(DATA PROVIDED)
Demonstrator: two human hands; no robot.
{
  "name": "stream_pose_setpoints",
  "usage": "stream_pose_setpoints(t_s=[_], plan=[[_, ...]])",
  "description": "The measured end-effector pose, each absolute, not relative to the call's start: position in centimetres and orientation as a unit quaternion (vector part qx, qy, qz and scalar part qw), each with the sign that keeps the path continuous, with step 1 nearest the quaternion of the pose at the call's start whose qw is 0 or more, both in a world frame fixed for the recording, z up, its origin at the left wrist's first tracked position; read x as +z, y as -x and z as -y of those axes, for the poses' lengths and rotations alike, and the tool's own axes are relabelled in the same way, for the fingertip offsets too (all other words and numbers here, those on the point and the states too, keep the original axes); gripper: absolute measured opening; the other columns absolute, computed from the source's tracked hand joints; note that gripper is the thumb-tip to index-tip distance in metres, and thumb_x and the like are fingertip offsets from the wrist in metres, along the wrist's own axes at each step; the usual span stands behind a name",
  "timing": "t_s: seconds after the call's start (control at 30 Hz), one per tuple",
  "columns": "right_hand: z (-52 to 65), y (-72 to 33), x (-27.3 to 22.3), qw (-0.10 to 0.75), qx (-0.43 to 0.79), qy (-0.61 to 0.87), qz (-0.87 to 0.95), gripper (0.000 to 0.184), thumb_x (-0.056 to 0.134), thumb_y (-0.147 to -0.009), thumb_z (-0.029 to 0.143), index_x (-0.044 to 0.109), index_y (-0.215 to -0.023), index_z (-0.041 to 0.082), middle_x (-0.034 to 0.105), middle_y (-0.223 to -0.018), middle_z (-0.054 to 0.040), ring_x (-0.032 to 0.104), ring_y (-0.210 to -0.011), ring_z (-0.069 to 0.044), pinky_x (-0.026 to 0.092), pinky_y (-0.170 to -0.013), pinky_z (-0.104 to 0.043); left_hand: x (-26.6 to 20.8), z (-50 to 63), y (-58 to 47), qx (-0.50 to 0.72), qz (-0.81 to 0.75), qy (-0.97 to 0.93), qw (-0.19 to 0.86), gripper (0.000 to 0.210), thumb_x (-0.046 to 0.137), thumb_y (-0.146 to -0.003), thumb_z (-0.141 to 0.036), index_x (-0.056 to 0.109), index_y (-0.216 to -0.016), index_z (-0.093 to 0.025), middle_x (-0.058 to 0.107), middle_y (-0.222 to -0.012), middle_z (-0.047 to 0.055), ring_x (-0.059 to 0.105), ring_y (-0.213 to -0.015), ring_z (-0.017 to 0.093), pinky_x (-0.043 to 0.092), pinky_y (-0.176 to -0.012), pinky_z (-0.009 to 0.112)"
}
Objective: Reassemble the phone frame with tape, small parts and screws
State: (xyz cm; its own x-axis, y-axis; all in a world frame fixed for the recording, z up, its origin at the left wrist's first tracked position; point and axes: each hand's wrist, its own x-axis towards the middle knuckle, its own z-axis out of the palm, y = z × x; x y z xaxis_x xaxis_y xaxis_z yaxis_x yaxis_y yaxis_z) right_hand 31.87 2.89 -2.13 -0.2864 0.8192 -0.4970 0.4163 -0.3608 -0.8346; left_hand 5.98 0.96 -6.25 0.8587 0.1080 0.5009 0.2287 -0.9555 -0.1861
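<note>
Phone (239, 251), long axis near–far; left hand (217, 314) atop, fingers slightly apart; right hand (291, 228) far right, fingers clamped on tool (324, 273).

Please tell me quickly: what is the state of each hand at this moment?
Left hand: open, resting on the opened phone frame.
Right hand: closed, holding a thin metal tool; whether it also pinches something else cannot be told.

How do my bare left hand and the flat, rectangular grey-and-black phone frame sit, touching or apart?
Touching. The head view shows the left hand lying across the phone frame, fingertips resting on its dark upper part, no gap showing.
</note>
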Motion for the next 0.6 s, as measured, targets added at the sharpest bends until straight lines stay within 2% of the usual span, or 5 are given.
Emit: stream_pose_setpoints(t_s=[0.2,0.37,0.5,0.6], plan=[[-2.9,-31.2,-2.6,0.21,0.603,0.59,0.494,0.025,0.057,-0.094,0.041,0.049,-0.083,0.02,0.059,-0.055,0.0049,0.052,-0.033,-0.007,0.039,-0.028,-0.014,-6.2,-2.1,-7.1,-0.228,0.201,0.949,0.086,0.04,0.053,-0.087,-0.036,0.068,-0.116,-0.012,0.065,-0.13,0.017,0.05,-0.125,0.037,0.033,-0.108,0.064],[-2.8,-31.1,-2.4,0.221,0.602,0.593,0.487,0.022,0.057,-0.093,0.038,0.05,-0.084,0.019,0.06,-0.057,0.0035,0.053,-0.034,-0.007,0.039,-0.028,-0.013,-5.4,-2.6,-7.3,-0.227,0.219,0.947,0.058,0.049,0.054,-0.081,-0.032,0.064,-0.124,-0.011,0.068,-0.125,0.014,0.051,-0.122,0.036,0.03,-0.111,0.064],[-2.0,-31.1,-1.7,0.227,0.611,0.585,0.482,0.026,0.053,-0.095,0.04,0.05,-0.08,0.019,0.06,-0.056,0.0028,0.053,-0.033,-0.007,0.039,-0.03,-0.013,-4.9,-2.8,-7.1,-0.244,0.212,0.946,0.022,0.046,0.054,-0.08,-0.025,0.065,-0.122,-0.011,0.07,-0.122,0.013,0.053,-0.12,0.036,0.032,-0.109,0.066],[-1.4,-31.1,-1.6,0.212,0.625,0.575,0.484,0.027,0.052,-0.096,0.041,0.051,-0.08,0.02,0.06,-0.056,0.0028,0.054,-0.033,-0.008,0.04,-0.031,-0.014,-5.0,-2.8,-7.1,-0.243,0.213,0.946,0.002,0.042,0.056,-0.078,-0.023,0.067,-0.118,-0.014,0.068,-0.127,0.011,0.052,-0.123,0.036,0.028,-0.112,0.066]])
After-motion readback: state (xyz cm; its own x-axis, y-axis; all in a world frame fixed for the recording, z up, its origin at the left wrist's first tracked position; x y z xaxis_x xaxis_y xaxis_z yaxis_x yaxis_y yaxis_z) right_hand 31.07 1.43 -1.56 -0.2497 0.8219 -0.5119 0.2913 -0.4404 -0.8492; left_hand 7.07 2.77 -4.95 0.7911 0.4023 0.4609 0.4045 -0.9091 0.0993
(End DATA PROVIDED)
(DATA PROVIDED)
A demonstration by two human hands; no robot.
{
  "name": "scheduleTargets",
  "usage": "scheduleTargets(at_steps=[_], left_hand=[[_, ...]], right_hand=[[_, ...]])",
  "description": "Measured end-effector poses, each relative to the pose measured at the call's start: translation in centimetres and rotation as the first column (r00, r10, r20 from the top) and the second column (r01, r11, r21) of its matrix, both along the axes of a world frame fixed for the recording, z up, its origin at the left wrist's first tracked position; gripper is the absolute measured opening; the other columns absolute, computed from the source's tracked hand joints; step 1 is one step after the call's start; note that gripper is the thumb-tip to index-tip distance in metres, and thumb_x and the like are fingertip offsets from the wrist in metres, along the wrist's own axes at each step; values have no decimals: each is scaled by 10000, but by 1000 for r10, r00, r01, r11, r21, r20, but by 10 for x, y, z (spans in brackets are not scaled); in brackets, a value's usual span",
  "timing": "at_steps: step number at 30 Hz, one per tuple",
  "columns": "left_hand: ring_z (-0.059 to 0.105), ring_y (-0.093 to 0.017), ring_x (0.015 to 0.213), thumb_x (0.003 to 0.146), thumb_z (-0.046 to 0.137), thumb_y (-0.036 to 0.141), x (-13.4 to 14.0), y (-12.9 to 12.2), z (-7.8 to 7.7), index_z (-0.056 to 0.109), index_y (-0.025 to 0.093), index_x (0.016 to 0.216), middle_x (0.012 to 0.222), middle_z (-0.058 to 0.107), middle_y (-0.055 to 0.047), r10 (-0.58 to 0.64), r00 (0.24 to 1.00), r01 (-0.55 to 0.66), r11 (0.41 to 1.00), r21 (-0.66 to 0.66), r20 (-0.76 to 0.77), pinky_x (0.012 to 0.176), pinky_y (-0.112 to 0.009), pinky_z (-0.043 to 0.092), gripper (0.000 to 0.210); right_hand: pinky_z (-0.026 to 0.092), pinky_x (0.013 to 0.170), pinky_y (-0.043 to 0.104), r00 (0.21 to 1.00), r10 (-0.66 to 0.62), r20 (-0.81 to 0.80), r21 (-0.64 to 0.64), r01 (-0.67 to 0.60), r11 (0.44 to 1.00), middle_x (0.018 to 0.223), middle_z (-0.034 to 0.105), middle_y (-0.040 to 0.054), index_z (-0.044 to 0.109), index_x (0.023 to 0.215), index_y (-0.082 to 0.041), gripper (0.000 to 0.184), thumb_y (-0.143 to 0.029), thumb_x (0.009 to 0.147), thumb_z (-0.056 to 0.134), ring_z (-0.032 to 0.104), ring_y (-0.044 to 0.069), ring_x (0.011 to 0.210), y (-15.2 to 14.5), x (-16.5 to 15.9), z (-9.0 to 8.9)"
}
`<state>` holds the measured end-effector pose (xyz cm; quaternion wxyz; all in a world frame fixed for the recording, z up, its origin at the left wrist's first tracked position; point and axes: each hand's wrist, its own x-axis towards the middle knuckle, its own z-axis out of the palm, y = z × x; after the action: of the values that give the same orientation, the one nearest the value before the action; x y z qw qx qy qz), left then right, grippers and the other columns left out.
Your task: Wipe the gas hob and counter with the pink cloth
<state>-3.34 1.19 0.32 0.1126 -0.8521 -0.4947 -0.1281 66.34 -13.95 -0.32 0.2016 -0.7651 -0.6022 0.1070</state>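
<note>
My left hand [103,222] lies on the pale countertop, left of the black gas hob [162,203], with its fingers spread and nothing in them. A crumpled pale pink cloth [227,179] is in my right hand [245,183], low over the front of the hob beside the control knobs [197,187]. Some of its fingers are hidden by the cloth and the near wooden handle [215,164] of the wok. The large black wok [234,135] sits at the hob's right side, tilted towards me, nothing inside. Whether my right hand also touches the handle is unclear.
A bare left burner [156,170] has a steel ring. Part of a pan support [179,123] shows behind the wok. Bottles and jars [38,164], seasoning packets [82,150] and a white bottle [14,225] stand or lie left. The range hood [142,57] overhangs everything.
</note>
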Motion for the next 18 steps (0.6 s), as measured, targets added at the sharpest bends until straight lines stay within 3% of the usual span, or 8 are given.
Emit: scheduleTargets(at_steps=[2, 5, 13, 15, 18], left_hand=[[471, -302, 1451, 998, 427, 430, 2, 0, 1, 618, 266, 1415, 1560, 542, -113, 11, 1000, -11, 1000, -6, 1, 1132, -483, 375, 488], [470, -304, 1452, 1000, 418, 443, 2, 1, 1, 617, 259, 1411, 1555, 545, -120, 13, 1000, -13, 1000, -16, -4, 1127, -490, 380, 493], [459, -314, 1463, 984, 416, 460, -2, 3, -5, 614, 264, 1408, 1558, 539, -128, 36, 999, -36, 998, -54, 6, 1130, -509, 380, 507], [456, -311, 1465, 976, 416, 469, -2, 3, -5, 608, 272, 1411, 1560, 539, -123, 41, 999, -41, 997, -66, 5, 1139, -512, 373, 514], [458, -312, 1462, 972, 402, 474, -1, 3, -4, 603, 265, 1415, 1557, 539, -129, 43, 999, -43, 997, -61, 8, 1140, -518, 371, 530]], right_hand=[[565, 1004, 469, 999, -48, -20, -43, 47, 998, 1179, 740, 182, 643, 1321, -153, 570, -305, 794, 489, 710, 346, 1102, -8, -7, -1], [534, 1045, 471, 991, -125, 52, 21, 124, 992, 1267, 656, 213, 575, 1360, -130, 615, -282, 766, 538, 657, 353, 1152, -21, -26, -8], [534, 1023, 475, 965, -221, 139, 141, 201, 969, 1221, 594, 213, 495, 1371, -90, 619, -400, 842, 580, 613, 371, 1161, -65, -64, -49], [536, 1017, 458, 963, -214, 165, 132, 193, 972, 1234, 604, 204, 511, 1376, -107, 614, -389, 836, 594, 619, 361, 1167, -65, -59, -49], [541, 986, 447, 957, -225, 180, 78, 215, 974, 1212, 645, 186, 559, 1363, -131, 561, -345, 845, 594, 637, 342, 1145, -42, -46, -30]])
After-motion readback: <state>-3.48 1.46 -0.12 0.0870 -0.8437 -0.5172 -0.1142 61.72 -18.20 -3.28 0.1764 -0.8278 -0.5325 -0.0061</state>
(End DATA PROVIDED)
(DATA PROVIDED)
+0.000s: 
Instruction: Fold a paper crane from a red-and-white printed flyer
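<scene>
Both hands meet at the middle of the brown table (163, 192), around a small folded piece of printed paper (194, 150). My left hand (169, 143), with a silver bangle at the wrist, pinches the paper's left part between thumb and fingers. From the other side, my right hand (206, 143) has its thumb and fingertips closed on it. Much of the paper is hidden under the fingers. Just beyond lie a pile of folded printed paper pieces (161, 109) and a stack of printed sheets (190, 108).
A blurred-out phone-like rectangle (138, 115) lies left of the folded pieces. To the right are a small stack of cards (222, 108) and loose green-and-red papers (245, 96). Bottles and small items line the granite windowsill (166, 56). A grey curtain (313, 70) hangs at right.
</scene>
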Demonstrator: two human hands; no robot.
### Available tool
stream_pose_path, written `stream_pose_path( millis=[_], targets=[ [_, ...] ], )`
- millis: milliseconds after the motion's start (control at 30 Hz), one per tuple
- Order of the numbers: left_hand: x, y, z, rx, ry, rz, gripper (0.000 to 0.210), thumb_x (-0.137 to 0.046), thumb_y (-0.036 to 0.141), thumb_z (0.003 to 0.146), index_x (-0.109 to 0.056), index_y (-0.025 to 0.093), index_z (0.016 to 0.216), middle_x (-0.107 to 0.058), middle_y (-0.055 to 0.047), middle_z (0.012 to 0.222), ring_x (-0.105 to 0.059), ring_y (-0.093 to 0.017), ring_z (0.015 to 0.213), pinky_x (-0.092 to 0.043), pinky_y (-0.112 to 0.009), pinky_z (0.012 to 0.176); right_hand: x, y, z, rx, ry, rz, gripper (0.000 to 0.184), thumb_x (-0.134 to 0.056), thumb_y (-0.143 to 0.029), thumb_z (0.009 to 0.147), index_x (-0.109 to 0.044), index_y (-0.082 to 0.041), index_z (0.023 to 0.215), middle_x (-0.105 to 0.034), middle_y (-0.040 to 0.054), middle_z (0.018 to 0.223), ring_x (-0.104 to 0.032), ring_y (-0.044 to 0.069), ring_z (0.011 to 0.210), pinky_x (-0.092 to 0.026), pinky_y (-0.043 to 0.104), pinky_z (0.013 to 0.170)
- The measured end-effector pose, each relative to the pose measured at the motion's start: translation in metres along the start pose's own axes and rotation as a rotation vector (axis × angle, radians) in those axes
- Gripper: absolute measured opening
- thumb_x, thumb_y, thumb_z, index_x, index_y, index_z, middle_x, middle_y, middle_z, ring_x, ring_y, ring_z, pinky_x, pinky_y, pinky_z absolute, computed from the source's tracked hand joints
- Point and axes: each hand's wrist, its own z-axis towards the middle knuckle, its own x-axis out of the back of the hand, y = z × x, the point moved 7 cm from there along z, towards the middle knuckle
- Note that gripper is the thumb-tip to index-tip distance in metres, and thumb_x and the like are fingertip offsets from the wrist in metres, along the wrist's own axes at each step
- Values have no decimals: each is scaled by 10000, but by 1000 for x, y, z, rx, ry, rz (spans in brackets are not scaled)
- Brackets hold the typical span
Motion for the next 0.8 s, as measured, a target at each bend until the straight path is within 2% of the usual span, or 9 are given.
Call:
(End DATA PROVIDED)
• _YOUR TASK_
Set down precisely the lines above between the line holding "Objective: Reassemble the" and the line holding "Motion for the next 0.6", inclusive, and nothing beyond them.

• _RESULT FOR THIS EXERCISE_
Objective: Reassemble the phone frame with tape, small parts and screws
State: (xyz cm; its own x-axis, y-axis; all in a world frame fixed for the recording, z up, its origin at the left wrist's first tracked position; point and axes: each hand's wrist, its own x-axis towards the middle knuckle, its own z-axis out of the palm, y = z × x; x y z xaxis_x xaxis_y xaxis_z yaxis_x yaxis_y yaxis_z) right_hand 31.87 2.89 -2.13 -0.2864 0.8192 -0.4970 0.4163 -0.3608 -0.8346; left_hand 5.98 0.96 -6.25 0.8587 0.1080 0.5009 0.2287 -0.9555 -0.1861
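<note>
Phone (239, 251), long axis near–far; left hand (217, 314) atop, fingers slightly apart; right hand (291, 228) far right, fingers clamped on tool (324, 273).

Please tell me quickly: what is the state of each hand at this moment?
Left hand: open, resting on the opened phone frame.
Right hand: closed, holding a thin metal tool; whether it also pinches something else cannot be told.

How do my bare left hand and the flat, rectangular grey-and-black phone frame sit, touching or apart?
Touching. The head view shows the left hand lying across the phone frame, fingertips resting on its dark upper part, no gap showing.
</note>
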Motion for the next 0.6 s, as measured, targets added at the sharpest bends until straight lines stay within 2% of the usual span, or 5 are given.

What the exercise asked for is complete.